Durante a ação, policiais federais cumpriram 13 mandados de busca e apreensão, expedidos pela Vara Criminal de Porto Nacional. A operação contou com o apoio da Polícia Militar do Tocantins, por meio do 5º Batalhão da PM de Porto Nacional e do Grupo de Operações com Cães (GOC/PMTO).

As investigações foram conduzidas pela Delegacia de Repressão a Entorpecentes da Polícia Federal no Tocantins e apontaram a existência de uma associação criminosa estruturada, voltada à comercialização e distribuição de drogas na região. Também foram identificados indícios de conexões interestaduais para aquisição e fornecimento de entorpecentes.
Ao longo das apurações, a Polícia Federal reuniu elementos que indicam a atuação coordenada dos investigados na distribuição de drogas, além da utilização de terceiros para ocultação de patrimônio e da realização de movimentações financeiras incompatíveis com a capacidade econômica declarada pelos envolvidos.

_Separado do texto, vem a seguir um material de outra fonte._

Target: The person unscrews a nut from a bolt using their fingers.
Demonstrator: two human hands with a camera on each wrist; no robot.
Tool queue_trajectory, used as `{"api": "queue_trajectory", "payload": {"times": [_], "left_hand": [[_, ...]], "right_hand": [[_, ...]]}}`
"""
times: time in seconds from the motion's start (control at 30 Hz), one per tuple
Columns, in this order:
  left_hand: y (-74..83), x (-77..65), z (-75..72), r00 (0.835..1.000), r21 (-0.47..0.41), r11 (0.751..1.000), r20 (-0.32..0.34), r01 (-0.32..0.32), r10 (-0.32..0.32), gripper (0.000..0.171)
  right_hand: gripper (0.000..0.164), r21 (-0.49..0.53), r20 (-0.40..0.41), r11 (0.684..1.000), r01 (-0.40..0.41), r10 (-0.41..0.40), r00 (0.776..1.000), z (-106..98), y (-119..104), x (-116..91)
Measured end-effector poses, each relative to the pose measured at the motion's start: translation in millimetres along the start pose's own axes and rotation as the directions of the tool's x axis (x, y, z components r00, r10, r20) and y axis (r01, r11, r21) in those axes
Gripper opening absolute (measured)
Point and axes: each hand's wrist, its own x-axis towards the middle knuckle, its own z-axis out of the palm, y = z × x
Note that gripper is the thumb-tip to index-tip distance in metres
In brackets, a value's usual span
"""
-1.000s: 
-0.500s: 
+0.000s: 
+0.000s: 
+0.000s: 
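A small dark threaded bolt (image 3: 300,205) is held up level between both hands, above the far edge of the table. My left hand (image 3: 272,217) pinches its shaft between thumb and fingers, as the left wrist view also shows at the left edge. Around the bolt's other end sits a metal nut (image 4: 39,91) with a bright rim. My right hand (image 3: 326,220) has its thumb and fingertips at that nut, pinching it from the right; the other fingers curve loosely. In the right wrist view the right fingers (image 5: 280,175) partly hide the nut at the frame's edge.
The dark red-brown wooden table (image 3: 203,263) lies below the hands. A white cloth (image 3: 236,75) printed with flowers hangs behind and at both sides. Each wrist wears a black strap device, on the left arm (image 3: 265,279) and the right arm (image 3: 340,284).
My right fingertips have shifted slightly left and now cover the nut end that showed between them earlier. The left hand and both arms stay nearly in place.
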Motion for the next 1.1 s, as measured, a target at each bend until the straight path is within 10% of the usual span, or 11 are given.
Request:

De acordo com a PF, os suspeitos poderão responder, conforme o grau de participação de cada um, pelos crimes de tráfico de drogas, associação para o tráfico e lavagem de dinheiro. Somadas, as penas podem chegar a 35 anos de reclusão, além de multa.
O nome “Operação Porto Limpo” faz referência ao município de Porto Nacional e ao objetivo de combater organizações criminosas ligadas ao tráfico de drogas na região.